▶ [AIM OF THE EXERCISE]
From the data below, set down exactly the lines between the one holding "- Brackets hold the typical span" and the one holding "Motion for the", inclusive, and no others.
*** Begin section ***
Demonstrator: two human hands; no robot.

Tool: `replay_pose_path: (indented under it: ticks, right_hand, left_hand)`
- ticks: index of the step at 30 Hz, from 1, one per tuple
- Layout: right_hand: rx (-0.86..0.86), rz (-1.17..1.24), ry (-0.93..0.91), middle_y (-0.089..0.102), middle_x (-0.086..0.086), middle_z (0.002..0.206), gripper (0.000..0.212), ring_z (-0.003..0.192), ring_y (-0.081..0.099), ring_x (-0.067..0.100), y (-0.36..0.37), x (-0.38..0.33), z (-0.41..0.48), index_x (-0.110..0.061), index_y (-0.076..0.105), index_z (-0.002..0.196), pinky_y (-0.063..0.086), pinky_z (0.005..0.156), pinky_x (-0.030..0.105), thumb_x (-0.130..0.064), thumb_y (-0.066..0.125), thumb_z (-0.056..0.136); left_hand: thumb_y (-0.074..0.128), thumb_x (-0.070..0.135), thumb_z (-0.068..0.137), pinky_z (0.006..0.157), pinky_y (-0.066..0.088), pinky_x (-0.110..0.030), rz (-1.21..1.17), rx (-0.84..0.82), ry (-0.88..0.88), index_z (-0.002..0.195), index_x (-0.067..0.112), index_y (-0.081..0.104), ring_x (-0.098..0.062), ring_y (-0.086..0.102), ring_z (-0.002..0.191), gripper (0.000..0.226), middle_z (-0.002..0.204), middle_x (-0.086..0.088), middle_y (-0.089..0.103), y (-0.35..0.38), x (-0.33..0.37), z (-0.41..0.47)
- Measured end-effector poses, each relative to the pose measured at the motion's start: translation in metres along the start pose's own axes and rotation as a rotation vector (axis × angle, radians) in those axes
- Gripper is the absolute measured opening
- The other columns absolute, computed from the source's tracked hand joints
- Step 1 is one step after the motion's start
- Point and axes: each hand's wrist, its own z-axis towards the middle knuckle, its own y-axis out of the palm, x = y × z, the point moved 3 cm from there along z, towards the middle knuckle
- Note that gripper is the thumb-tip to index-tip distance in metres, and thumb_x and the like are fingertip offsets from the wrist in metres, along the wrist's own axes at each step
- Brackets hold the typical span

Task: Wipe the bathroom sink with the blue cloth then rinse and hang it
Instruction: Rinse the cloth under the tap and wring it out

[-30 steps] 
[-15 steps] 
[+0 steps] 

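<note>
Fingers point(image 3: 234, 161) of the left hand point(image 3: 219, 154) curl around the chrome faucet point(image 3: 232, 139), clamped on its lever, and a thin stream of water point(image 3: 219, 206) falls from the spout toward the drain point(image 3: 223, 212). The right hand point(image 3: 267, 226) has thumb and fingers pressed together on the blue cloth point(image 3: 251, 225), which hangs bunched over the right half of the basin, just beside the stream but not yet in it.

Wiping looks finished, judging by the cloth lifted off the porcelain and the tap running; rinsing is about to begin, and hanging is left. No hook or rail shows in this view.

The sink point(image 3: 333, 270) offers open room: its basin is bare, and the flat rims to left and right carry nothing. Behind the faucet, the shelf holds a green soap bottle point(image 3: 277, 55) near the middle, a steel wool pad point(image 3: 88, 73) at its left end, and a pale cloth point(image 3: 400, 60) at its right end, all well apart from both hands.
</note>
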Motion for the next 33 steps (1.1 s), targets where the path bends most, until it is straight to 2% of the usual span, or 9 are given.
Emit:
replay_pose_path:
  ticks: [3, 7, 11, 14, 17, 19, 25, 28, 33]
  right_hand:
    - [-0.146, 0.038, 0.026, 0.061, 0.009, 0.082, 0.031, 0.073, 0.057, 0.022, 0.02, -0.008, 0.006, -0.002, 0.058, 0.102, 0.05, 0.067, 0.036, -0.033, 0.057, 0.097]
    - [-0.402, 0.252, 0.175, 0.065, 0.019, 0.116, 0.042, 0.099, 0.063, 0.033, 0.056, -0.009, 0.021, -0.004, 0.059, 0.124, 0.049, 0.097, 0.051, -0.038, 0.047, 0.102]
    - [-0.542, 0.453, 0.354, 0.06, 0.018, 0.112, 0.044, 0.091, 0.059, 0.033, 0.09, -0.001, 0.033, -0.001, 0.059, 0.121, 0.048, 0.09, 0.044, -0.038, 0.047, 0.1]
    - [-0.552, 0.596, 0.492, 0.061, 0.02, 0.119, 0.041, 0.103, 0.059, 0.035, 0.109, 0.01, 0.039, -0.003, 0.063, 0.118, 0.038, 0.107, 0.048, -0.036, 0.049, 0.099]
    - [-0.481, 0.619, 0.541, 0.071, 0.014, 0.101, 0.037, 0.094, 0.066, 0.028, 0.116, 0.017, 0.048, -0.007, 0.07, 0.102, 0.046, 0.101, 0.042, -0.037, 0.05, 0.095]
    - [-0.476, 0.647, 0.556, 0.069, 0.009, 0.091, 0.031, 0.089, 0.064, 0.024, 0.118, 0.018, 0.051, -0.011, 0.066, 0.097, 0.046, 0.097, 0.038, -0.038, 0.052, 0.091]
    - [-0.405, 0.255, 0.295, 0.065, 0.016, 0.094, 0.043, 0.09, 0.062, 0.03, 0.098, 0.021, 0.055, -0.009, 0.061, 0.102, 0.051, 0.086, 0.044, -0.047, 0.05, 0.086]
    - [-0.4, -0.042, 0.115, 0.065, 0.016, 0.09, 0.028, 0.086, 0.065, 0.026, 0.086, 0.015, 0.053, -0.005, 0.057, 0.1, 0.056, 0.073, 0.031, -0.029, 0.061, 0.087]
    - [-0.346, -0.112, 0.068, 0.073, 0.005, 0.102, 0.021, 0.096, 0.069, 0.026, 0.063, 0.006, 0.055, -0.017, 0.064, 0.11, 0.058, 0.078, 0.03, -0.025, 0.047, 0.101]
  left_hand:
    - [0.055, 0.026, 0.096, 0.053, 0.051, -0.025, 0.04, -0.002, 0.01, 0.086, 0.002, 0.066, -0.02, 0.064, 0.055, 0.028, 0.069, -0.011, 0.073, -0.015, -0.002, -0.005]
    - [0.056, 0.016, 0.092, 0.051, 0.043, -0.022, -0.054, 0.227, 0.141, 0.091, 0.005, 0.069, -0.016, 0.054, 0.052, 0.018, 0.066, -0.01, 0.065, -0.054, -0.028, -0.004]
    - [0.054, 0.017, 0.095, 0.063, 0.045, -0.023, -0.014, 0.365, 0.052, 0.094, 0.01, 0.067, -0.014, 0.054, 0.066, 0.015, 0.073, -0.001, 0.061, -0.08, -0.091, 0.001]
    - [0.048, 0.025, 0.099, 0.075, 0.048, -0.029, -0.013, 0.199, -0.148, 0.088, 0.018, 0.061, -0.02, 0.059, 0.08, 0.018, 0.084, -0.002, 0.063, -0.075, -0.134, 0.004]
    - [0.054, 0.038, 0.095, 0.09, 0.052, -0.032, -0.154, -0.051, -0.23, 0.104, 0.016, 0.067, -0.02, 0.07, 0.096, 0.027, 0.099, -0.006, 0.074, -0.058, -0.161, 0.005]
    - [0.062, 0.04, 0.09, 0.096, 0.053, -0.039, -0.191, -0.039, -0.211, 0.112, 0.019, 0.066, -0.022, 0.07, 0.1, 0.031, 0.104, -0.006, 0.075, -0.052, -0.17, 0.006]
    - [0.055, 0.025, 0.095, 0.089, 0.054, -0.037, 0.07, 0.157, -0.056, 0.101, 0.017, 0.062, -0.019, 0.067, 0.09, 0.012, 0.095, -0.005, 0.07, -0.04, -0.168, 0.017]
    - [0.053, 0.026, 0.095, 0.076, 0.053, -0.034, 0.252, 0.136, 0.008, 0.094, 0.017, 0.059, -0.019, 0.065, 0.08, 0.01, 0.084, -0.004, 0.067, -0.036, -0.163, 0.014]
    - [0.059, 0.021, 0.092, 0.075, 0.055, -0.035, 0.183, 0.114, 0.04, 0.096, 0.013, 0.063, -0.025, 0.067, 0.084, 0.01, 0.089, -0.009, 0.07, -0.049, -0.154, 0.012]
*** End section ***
▶ [ANSWER TO THE EXERCISE]
- Brackets hold the typical span

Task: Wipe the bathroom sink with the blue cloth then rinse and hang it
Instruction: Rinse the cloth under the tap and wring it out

[-30 steps] 
[-15 steps] 
[+0 steps] 

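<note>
Fingers point(image 3: 234, 161) of the left hand point(image 3: 219, 154) curl around the chrome faucet point(image 3: 232, 139), clamped on its lever, and a thin stream of water point(image 3: 219, 206) falls from the spout toward the drain point(image 3: 223, 212). The right hand point(image 3: 267, 226) has thumb and fingers pressed together on the blue cloth point(image 3: 251, 225), which hangs bunched over the right half of the basin, just beside the stream but not yet in it.

Wiping looks finished, judging by the cloth lifted off the porcelain and the tap running; rinsing is about to begin, and hanging is left. No hook or rail shows in this view.

The sink point(image 3: 333, 270) offers open room: its basin is bare, and the flat rims to left and right carry nothing. Behind the faucet, the shelf holds a green soap bottle point(image 3: 277, 55) near the middle, a steel wool pad point(image 3: 88, 73) at its left end, and a pale cloth point(image 3: 400, 60) at its right end, all well apart from both hands.
</note>
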Motion for the next 33 steps (1.1 s), targets where the path bends most, until it is straight to 2% of the usual span, or 9 are given.

No more output remains.